PSK PSK Bulten KOMKAR Roja Nû Weşan / Yayın Link Arşiv
Dengê Kurdistan
PSK
PSK Bulten
KOMKAR
Roja Nû
Weşan/Yayın
Arşiv
Link
Pirs û Bersiv
Soru - Cevap
Webmaster
psk@kurdistan.nu
 
 

Darısı Başımıza!...

Mesud Tek

Ve beklenen oldu. Başkanını seçtikten sonra toplanan Irak Meclisi 227 oyla Kürdistan İttifak Listesi’nin adayı, Kürdistan Yurtsever Birliği Genel sekreteri Celal Talabani’yi Irak Cumhurbaşkanlığı’na seçti.

Celal Talabani’nin Cumhurbaşkanlığı’na seçilmesenin beklenen bir gelişme olması, onun önemini hiç bir şekilde azaltmaz.

Bir hayli Kürdün, geçmişte, ülkemizi aralarında paylaşan devletlerin önemli makamlarını işgal ettikleri biliniyor. Bugün de önemli postlarda bulunan Kürtler vardır. Bu postları işgal eden Kürtlerin önemli bir bölümü, Bülent Ecevit örneğinde olduğu gibi kimliklerini inkar etmekle kalmamışlar, mensubu oldukları halkın ulusal demokratik haklarının amansız birer düşmanı kesilmişlerdir. Dilimizi, kültürümüzü kısacası kimliğimizi yok etmek için elinden gelenleri ardlarına koymamışlar, savaşmışlar, ölüm fermanları çıkarmışlardır.

Oysa Mam Celal kimliğini inkar etmek şöyle dursun, bu kimliği elde etmek için yürütülen amansız ve zorlu mücadelenin liderlerinden biri olarak cumhurbaşkanlığı makamına seçilmiştir.

Güneyli Kürtlerin “Mame”si, her aşamasında görev aldığı ve ömrünün beşte dördünü verdiği ulusal demokratik mücadelenin sonucunda bu görevi üstlenmiştir.

Mam Celal’ın Irak Devlet Başkanı olmasıyla aynı zamanda uluslararası arenada da bir ilk gerçekleşmiştir. Mam Celal ülkesinin başkanlığına değil, yaklaşık 60 yıl mücadele ettiği bir devletin başkanlığına, hem de kendi mücadele kimliğiyle seçilmiştir.

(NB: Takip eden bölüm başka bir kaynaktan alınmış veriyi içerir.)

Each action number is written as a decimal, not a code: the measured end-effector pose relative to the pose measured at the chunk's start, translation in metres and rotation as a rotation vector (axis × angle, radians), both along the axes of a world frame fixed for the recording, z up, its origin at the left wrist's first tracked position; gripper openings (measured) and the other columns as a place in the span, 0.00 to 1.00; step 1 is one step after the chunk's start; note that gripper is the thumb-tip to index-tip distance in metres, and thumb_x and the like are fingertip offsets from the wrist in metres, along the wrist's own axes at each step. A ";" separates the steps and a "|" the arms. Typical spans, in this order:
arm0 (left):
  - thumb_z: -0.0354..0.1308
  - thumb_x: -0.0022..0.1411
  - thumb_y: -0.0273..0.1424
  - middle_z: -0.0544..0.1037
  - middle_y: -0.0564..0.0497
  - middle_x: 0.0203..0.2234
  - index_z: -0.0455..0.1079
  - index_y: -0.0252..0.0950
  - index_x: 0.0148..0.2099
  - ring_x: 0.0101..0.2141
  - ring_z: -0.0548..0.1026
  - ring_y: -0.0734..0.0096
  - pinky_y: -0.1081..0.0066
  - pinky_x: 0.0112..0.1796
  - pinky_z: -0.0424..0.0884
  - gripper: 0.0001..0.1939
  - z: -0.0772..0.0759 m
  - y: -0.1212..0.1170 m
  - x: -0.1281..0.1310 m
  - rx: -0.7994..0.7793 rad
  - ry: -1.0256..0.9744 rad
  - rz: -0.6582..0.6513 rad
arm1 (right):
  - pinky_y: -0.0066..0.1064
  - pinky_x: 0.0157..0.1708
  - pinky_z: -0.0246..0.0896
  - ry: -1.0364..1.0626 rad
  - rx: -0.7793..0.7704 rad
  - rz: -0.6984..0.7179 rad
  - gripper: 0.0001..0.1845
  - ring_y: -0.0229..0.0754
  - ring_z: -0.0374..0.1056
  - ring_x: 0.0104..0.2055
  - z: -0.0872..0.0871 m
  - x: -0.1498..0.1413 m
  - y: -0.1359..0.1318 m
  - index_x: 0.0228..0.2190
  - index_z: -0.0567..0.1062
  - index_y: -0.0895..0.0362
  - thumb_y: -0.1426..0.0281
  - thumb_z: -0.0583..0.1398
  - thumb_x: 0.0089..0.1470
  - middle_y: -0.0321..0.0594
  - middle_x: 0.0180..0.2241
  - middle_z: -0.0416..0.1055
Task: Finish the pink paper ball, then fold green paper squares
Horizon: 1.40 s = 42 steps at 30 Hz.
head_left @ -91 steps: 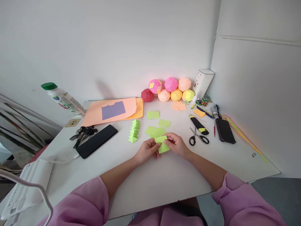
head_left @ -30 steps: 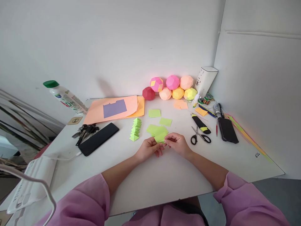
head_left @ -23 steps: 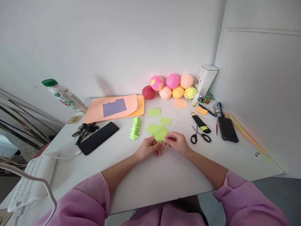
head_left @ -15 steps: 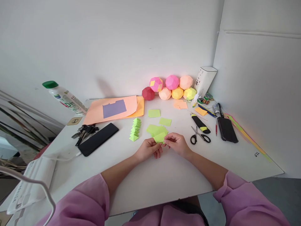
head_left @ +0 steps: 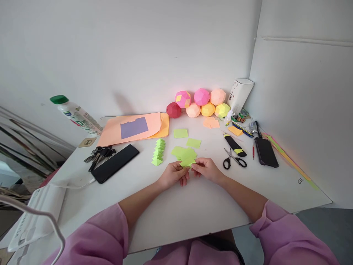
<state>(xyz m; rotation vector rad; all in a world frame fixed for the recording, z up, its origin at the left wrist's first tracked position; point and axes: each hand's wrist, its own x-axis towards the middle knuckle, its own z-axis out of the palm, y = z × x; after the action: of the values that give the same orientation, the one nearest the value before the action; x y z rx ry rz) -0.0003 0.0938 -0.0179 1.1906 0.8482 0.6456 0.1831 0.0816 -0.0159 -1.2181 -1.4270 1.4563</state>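
Note:
Between my two hands is a small light-green piece of paper (head_left: 188,162). My left hand (head_left: 174,174) pinches its left lower edge with thumb and fingers. At the right edge, the thumb and fingers of my right hand (head_left: 206,169) are closed on the same paper. Just beyond it lies a loose pile of green paper pieces (head_left: 180,151), partly covered by the held one. Two single green rectangles, one (head_left: 193,142) close to the pile and another (head_left: 180,133) farther back, lie flat. Left of them stands a row of folded green paper pyramids (head_left: 158,152).
Scissors (head_left: 232,159) and a black-and-yellow cutter (head_left: 234,144) lie right of my hands, with a phone (head_left: 267,152) beyond. Faceted paper balls (head_left: 202,96) line the wall. A black power bank or phone (head_left: 115,163), keys (head_left: 99,152) and orange paper sheets (head_left: 110,129) are on the left.
The held green paper has tilted and now looks narrower, as if bent or folded. My right hand's fingers have moved slightly down along its edge. The surrounding objects stay put.

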 end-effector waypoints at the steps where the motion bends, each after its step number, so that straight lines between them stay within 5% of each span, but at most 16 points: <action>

Güney Kürdistanlı örgütlerin ortak adayı Celal Talabani’nin Irak Cumhurbaşkanlığı’na seçilmesi, ABD ve müttefiklerinin bölgeye müdahalesiyle başlayan sürecin önemli bir aşamasıdır. Mam Celal’ın Cumhurbaşkanlığı, ülkedeki kaos ve terör ortamının panzehiri olan federal ve demokratik bir Irak için güvencedir aynı zamanda.

“Ağaçtan Maşa, Kürtten Paşa Olmaz”, “Kürtler hayindir, hiçbir şekilde biraraya gelemezler”, vb. gibi astı-astarı olmayan söylemleri yerle bir etmiştir Mam Celal’ın Devlet Başkanlığı...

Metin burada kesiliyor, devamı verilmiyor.